Il Conai è il COnsorzio NAzionale Imballaggi che opera al fine di facilitare l’adeguamento delle imprese italiane alle richieste dell’Unione Europea di sostenibilità ambientale attraverso l’imposizione di determinati limiti (di spreco) e obiettivi (di riciclo e recupero degli imballaggi).

Bene, questa è una definizione chiara, precisa e potremmo dire formale.

Di cosa si occupa sostanzialmente però? I consumatori hanno a che fare tutti i giorni con il Conai, spesso inconsapevolmente. Che cos’è? Che cosa c’entra un comune “compratore” con un consorzio che opera per le aziende?

Il Conai si occupa di indirizzare le persone verso delle azioni sostenibili sfruttando, anche, una leva contributiva: l’applicazione del Contributo ambientale sugli imballaggi in acciaio, alluminio, carta, legno, plastica e vetro. Al fine di ripartire la responsabilità della produzione e del consumo di materiali potenzialmente impattanti nell’ambiente, parte del costo dello smaltimento del prodotto finale viene pagato dai consumatori nel momento dell’acquisto.

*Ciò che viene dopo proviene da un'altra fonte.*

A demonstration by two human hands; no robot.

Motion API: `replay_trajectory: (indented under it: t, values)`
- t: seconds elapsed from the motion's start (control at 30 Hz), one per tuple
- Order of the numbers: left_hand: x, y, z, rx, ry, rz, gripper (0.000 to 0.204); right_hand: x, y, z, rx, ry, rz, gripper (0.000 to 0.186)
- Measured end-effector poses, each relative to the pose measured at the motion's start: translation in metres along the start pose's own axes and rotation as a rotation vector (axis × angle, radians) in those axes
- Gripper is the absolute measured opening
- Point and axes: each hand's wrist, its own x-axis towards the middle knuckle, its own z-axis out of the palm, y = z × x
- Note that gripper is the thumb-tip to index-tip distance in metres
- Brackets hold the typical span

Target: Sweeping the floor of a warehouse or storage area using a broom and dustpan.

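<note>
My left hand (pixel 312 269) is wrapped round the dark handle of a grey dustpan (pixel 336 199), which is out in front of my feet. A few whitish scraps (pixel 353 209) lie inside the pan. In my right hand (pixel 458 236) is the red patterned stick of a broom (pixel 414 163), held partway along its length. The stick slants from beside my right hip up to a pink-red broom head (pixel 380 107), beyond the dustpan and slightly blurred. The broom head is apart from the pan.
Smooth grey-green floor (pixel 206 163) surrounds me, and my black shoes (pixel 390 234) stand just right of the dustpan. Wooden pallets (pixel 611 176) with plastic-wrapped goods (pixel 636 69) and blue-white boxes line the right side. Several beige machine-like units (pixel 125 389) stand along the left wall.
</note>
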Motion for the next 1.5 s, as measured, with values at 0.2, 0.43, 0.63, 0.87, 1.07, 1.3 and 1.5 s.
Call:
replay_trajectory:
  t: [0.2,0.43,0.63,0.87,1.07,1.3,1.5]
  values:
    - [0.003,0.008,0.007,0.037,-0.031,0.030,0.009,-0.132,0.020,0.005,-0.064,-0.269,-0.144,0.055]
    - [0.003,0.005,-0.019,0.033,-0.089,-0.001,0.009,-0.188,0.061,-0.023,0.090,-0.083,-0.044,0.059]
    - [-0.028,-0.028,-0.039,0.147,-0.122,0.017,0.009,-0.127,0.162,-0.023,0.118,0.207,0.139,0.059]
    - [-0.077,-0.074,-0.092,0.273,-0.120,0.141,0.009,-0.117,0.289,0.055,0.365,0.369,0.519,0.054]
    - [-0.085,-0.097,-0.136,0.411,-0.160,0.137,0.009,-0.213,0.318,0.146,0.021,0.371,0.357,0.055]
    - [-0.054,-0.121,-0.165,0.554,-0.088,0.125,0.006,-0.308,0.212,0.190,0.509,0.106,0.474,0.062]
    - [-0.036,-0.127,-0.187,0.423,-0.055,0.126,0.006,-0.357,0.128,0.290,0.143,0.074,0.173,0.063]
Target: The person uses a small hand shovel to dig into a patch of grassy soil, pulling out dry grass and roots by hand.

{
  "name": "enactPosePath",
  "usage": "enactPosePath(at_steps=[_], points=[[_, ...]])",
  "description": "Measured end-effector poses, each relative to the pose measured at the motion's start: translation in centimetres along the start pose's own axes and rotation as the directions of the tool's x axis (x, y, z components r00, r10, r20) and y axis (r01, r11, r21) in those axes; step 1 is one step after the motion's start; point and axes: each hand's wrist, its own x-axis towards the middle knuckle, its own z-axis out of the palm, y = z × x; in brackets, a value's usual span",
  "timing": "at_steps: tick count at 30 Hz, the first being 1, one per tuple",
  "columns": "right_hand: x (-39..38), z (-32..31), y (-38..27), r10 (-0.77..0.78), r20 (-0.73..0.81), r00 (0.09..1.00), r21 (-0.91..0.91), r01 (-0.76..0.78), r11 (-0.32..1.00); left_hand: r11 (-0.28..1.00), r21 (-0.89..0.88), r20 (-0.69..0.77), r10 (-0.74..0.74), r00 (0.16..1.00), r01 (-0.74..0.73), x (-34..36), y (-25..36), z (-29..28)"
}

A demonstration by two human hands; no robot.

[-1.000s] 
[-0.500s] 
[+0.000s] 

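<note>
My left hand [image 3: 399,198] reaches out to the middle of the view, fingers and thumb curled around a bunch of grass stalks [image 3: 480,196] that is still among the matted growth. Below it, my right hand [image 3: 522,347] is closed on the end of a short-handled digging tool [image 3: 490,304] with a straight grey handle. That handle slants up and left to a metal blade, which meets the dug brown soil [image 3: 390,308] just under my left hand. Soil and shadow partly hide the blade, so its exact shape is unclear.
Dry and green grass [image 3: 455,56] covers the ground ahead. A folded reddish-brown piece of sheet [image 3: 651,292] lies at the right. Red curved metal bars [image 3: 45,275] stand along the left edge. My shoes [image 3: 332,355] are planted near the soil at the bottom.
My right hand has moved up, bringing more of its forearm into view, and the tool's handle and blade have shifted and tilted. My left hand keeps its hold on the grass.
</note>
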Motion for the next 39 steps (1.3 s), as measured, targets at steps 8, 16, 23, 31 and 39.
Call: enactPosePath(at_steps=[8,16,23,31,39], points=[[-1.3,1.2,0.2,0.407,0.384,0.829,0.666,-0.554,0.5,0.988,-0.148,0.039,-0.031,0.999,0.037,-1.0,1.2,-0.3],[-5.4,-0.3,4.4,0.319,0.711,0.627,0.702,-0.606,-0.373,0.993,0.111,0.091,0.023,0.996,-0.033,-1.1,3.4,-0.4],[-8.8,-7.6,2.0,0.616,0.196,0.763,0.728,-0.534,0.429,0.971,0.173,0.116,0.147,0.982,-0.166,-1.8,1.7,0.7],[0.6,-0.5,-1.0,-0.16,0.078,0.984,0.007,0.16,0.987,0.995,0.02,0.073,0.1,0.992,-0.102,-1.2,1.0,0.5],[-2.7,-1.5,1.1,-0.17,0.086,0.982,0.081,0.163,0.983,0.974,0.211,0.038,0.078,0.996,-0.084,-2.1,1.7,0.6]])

Ci sono attualmente molte normative riguardanti i prodotti e l’ambiente ed è sempre più chiara la richiesta da parte dell’Europa di ridurre l’incidenza nell’ambiente dei nostri rifiuti. Per fare questo e soprattutto al fine di instaurare una scala di valori che insegnino il riciclaggio, che dovrà diventare un’azione naturale e intuitiva (senza doverci pensare).

In questo contesto il Consorzio si concretizza in un affiancamento alle imprese italiane durante questo periodo di transizione verso un’economia sostenibile come è richiesto a gran voce dai poteri europei e internazionali oggi.

Tra le varie cose, il Conai aiuta le aziende a districarsi tra le molteplici regole che riguardano le etichette dei prodotti e dà alcune linee guida essenziali: parte integrante dei prodotti, oggi, è proprio l’etichetta.

Essa è l’unico mezzo con cui l’azienda produttrice si interfaccia direttamente con il consumatore, rendendolo consapevole di alcune informazioni fondamentali quali: il corretto utilizzo del prodotto, la garanzia di recupero e riciclaggio degli imballaggi e in particolare le indicazioni di dove gettare ogni singola componente del prodotto.

Da direttiva comunitaria l’etichetta esposta negli imballaggi deve facilitare il riciclaggio del prodotto dando delle precise istruzioni al consumatore ed elencandone tutte le componenti.

Ad esempio, se l’involucro di un prodotto è di carta deve essere segnato, se il prodotto in sé è composto da diversi materiali, entrambi devono essere evidenziati all’esterno del prodotto.

Nel 2020 vi è stato un aumento tra il rapporto degli imballaggi avviati al riciclo e quelli immessi al consumo, dimostrando il recupero di grandi quantità di imballaggi ed un benefico miglioramento nella gestione degli stessi.

Anche il processo del riciclo è gestito dal Conai che, negli ultimi anni, ha triplicato la quantità di imballaggi avviate al riciclaggio.

Il cittadino deve raggiungere la consapevolezza di essere non solo consumatore, ma anche parte di un sistema economico all’interno del quale il suo comportamento può generare, o non, benessere per il futuro e le generazioni future.

Oggi abbiamo raggiunto un tasso di efficienza del riciclo è del 79%. I dati Istat affermano che del 100% dei rifiuti urbani in Italia il 21% di questi viene mandato al compostaggio, il 18% all’inceneritore, il 21% in discarica, mentre il rimanente 29 % viene riciclato. Di questo 29% il 79% viene effettivamente riciclato e recuperato.

Oggi c’è la necessità di lavorare su infrastrutture adatte al riciclo: l’ambizione italiana è quella di essere la prima in classifica in Europa per quanto riguarda il livello di impiantistica per il riciclo. Il Conai è attivo anche in questo.

Le nuove normative europee finalizzate al raggiungimento di un Europa più sostenibile e al coinvolgimento di tutti i cittadini nell’attuare comportamenti ambientalmente compatibili che risultano a volte di difficile interpretazione e in particolare di difficile applicazione considerando che non è facile creare nuove abitudini soprattutto se le nuove abitudini richiedono un più complesso procedimento di controllo e di verifica. Per questo è necessaria la presenza del Consorzio Conai al fine di effettuare verifiche, ma in particolare di consentire un adeguamento alla normativa il più facile e naturale possibile.